If I Could Cry
In a poem titled The Quarrel by Stanley Kunitz, he writes: “If I could cry, I’d cry, but I am too old to be anybody’s child.” As I reread many of the poems of this Poet Laureate, I found some poems that resonated.
I have been feeling down lately. Sad because of the violence and hatred that seems to appear everywhere. Sometimes I want to cry but I can’t. What good would it do anyway? So in honor of Stanley Kunitz I have written the following poem using a line from his poem The Quarrel.
She is just three and a half
but knows me so well
she could sense there was something wrong
with her beloved abuela*
who she calls “guela”*.
I did not want to tell her
what was in my heart
“If I could cry, I’d cry, but I am too old to be anybody’s child.”
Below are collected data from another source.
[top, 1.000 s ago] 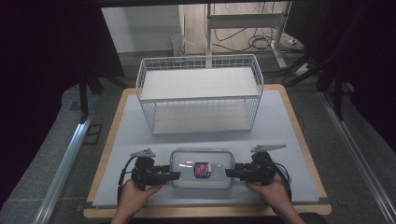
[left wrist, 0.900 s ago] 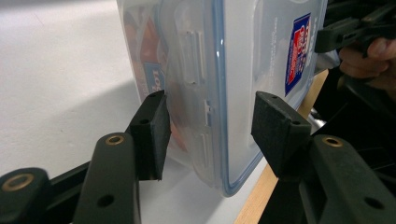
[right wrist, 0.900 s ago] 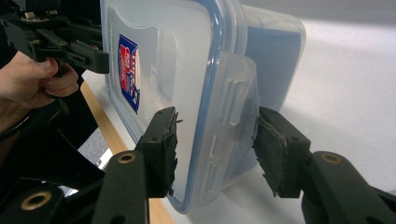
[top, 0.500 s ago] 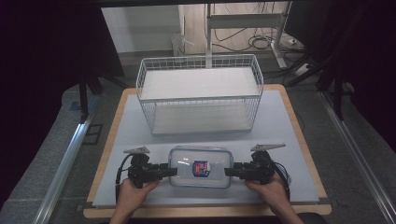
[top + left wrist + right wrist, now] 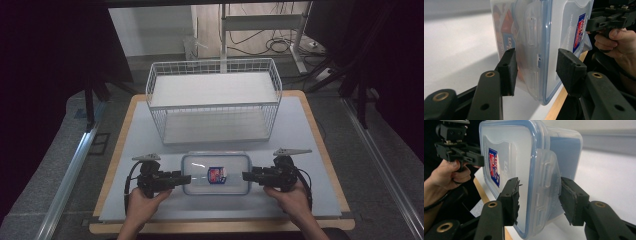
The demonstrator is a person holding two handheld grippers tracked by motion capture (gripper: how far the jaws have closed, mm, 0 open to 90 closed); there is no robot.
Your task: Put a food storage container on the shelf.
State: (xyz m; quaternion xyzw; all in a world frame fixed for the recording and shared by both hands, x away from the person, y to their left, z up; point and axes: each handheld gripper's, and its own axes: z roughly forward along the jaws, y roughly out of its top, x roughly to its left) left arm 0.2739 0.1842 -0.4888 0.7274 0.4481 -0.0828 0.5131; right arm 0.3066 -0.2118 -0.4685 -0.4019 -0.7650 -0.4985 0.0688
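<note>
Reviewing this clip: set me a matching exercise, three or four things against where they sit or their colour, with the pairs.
Things:
1. wire basket
2. plastic box
3. left gripper
4. sticker

Descriptions:
A. red and blue, on the lid
B. white, at the far side of the table
C. at the box's left end
D. clear with a blue-rimmed lid, between both grippers

Pairs: 1-B, 2-D, 3-C, 4-A

In the high view both forearms come in from the bottom edge, each hand wrapped around its gripper; the left gripper (image 5: 186, 179) and the right gripper (image 5: 246, 176) lie level and point inward, straight at one another. In the left gripper view its jaws have just been closing and stand part-way apart, with a gap at each pad; in the right gripper view its jaws stand likewise part-way apart, the pads (image 5: 512, 195) not pressing.
</note>
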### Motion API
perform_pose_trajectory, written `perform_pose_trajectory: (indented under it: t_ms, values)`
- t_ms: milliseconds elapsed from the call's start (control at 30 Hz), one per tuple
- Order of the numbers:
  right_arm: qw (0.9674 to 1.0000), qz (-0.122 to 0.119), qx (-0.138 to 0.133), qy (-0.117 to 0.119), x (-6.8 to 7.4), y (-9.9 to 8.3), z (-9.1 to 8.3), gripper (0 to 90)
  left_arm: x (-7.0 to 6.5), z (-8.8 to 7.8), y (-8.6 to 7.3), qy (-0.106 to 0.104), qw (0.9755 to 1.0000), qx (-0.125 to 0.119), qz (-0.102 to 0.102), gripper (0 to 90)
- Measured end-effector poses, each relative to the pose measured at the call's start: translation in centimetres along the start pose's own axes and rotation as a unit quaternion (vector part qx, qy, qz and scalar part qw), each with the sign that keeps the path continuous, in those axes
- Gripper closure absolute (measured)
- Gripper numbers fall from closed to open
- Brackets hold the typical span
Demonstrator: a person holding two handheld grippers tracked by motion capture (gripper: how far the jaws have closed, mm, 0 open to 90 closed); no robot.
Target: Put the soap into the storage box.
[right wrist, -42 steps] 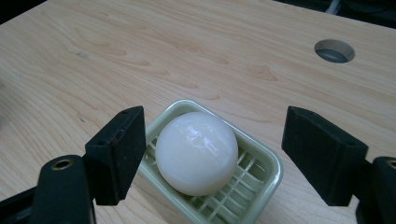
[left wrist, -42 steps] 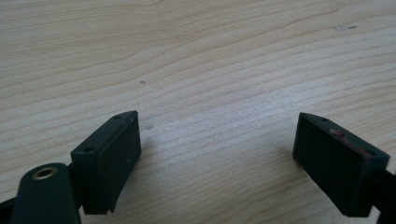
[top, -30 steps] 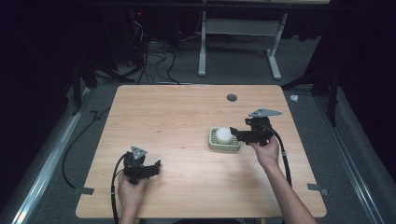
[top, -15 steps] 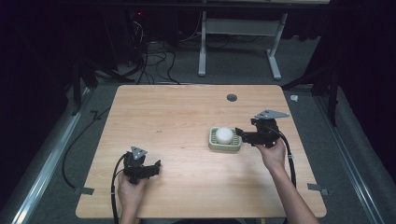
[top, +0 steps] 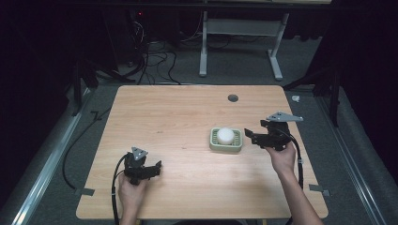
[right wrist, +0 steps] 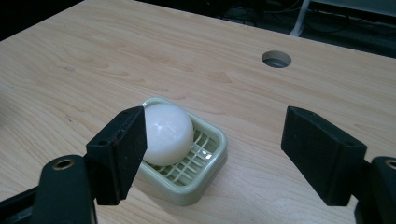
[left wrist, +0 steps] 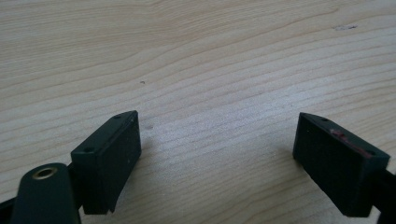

I thought about how lucky she is
to have all her grandparents.
What a blessing.
“If I could cry, I’d cry, but I am too old to be anybody’s child.”
and I am too old to be beguiled
and sweet memories have been filed
away in a cloud somewhere.
“If I could cry, I’d cry, but I am too old to be anybody’s child.”
What good would it do anyway?
Who listens to the cry of an orphan?
“If I could cry, I’d cry, but I am too old to be anybody’s child.”
There is just too much to cry about.
There is no doubt.
Or is there?
“If I could cry, I’d cry, but I am too old to be anybody’s child.”